Assignment ::
Retype the whole listing that follows so that it matches the original exactly.

Supplied data ::
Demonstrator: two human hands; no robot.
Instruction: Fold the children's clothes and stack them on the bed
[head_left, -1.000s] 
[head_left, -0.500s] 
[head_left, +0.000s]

Output for this task ::
Demonstrator: two human hands; no robot.
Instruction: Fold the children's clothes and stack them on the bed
[head_left, -1.000s] 
[head_left, -0.500s] 
[head_left, +0.000s]

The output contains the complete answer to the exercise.